Please give back word for word the lines of the material below between the line containing "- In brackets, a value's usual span" and the line containing "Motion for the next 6", inclusive.

Segment Start: Data extract

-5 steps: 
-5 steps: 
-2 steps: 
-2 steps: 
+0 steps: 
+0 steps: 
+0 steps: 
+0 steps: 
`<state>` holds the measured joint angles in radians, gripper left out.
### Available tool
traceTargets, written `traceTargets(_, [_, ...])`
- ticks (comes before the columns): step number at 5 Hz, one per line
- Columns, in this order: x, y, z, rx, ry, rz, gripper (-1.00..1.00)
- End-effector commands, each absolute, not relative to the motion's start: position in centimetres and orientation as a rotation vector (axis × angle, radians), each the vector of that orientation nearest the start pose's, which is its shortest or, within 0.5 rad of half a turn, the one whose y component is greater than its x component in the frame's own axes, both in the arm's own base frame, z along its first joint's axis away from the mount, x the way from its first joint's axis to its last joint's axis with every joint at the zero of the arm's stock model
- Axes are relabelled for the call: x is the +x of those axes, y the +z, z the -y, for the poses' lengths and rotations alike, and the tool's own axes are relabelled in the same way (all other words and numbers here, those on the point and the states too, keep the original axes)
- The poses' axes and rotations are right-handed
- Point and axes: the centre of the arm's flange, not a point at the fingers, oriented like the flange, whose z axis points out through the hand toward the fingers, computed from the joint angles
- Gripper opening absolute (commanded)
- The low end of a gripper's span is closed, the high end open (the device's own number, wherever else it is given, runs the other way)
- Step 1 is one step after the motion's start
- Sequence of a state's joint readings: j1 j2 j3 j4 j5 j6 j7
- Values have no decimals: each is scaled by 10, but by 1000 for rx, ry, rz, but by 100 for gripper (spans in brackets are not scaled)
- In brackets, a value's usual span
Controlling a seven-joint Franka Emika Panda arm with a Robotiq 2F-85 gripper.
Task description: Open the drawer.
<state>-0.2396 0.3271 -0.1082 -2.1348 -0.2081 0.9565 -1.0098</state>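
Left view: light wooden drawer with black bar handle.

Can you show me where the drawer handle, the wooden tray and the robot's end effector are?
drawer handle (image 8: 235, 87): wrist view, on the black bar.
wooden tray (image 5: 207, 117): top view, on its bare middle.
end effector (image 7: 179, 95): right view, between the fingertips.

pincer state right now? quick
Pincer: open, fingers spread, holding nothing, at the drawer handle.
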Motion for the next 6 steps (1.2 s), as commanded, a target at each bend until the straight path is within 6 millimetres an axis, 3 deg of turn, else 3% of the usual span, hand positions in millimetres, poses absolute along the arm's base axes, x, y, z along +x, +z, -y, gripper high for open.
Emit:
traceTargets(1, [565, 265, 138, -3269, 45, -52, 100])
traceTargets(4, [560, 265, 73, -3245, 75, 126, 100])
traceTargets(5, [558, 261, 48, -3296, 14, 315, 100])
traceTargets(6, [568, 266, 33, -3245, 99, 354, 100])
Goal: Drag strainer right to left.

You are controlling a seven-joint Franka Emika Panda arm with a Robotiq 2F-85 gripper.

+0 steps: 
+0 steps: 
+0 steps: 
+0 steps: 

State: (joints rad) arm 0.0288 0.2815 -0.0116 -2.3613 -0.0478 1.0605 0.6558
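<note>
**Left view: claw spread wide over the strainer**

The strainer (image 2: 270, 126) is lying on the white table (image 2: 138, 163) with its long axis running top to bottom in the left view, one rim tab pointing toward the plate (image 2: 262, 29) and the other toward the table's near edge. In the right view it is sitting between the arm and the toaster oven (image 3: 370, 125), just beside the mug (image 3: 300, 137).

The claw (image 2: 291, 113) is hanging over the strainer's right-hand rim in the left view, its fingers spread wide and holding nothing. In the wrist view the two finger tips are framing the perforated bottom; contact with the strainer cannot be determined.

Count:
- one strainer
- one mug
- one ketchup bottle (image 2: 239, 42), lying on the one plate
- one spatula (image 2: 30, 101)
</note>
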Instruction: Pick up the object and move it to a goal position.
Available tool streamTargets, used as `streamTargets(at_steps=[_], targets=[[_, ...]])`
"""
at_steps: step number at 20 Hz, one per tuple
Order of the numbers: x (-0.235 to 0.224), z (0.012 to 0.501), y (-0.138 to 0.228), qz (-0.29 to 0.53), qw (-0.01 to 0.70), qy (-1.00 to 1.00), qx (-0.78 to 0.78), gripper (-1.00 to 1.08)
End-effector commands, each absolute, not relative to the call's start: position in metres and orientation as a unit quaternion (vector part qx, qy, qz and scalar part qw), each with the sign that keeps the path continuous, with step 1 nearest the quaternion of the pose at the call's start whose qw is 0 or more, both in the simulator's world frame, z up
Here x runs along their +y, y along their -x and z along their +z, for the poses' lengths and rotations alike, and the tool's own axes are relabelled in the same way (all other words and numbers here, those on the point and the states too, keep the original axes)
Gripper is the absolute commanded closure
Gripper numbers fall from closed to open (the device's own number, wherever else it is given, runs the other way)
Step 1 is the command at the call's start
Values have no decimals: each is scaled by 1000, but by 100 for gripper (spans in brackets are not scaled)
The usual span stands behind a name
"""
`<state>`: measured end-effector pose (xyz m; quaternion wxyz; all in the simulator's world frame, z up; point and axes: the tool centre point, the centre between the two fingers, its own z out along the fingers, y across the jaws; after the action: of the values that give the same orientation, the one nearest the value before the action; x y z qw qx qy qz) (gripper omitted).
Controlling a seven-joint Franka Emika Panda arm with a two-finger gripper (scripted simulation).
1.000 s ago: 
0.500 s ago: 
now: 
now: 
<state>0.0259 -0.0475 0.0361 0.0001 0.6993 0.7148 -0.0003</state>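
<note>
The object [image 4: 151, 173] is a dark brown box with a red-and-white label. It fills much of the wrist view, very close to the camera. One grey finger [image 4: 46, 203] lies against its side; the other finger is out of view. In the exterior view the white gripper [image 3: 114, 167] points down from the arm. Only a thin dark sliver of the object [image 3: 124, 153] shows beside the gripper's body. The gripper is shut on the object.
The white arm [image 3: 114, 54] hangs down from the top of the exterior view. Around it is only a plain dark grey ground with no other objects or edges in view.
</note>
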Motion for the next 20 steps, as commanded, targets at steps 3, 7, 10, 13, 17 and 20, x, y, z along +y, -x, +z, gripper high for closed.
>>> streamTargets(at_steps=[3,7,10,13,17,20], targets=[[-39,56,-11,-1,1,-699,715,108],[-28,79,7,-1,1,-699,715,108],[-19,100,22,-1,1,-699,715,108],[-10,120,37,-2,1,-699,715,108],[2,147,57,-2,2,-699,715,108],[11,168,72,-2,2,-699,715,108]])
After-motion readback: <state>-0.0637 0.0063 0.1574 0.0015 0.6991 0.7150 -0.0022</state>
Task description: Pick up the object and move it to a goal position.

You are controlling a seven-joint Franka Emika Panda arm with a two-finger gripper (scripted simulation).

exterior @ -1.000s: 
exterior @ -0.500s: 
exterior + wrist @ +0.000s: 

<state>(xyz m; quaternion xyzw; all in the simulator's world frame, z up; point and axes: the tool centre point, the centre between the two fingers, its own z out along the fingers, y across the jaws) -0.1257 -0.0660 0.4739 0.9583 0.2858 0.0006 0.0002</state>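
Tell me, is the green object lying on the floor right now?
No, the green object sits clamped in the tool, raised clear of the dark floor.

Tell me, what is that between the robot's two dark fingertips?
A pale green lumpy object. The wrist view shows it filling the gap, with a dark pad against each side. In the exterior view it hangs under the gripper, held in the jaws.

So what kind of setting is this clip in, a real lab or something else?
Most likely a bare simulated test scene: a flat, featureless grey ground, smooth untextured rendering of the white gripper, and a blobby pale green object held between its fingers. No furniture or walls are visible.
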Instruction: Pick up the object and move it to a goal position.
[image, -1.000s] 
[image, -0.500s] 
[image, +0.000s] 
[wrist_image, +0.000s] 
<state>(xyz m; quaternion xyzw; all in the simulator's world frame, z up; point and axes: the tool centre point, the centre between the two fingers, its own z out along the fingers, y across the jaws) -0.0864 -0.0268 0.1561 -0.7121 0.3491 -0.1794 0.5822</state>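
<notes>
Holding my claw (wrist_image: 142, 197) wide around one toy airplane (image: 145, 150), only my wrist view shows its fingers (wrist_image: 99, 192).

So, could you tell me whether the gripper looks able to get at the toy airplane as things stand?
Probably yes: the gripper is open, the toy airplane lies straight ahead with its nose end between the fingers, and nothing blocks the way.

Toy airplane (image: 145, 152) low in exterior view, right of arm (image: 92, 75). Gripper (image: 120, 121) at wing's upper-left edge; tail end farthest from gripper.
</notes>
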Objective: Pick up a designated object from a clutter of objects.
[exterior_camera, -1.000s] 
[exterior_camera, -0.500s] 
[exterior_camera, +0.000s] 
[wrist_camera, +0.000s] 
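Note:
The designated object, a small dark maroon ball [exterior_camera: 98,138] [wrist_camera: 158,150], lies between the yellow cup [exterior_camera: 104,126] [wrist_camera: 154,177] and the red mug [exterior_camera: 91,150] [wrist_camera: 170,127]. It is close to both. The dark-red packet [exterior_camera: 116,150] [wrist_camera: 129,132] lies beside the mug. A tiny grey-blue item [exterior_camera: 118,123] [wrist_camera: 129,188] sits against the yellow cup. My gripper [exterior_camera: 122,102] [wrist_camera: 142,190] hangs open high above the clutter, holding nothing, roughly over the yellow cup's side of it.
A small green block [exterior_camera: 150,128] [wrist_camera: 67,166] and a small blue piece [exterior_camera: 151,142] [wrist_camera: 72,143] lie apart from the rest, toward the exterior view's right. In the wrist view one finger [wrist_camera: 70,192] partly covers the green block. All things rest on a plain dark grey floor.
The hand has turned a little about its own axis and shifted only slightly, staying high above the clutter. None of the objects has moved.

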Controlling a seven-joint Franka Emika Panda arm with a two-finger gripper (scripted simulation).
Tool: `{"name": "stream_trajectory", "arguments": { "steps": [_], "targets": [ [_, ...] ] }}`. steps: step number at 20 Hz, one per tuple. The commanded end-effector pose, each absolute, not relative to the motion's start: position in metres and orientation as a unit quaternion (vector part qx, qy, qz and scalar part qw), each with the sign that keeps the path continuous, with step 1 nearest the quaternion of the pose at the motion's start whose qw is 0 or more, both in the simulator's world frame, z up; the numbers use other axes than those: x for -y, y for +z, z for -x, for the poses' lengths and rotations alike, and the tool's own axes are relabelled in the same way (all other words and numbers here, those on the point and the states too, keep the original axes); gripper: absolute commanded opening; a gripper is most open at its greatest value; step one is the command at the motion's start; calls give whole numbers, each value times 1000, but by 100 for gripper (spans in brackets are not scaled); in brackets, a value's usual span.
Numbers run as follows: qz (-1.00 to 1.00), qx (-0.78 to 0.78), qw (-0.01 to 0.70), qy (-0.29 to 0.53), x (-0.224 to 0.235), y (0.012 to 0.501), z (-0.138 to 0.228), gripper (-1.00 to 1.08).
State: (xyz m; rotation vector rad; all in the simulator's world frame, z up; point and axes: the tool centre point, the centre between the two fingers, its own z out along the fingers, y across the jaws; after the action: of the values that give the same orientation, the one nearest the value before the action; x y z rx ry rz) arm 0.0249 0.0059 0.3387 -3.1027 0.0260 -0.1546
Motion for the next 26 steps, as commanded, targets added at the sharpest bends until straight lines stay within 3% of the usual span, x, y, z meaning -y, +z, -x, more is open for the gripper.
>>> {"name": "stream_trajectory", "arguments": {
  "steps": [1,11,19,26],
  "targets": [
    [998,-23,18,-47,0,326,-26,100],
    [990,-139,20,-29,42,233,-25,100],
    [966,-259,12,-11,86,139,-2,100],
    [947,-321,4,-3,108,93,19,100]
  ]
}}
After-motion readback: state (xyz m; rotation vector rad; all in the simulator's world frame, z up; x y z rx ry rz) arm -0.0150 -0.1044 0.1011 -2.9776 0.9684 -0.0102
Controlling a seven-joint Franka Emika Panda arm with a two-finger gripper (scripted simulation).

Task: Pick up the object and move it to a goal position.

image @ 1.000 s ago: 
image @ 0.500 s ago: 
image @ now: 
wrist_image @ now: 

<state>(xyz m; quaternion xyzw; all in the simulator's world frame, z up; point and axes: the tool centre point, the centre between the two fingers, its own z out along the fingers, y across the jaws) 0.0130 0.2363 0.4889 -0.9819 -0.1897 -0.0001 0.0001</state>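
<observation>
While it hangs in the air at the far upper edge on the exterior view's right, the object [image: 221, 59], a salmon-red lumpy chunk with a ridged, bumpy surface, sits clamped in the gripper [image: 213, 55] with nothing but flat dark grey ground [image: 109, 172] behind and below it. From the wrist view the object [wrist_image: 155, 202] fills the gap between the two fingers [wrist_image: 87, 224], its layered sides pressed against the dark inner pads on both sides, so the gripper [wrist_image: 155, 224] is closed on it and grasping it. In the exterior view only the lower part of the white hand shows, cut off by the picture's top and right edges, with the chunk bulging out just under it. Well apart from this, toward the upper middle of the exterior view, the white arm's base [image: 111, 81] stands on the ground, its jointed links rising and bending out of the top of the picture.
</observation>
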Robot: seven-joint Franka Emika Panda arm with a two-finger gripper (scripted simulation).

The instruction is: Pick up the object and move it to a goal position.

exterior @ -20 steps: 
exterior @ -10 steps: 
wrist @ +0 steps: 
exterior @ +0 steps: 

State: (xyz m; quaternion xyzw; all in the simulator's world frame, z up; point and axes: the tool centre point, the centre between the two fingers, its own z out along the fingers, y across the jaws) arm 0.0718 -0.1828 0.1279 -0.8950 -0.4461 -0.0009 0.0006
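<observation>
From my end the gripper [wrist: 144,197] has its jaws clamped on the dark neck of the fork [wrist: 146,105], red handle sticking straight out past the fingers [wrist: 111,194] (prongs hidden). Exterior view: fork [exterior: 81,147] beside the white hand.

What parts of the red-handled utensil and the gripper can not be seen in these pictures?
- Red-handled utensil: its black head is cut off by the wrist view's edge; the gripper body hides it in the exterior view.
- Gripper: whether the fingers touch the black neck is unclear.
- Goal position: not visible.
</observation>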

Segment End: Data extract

● Problem solution:
- In brackets, a value's usual span
Controlling a seven-joint Franka Emika Panda arm with a Robotiq 2F-85 gripper.
Task description: Open the drawer.
<state>-0.2396 0.3271 -0.1082 -2.1348 -0.2081 0.9565 -1.0098</state>
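Left view: light wooden drawer with black bar handle.

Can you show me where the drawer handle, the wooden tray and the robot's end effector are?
drawer handle (image 8: 235, 87): wrist view, on the black bar.
wooden tray (image 5: 207, 117): top view, on its bare middle.
end effector (image 7: 179, 95): right view, between the fingertips.

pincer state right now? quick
Pincer: open, fingers spread, holding nothing, at the drawer handle.
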Motion for the next 6 steps (1.2 s), as commanded, a target at each bend until the straight path is within 6 millimetres an axis, 3 deg of turn, else 3% of the usual span, hand positions in millimetres, poses absolute along the arm's base axes, x, y, z along +x, +z, -y, gripper high for open.

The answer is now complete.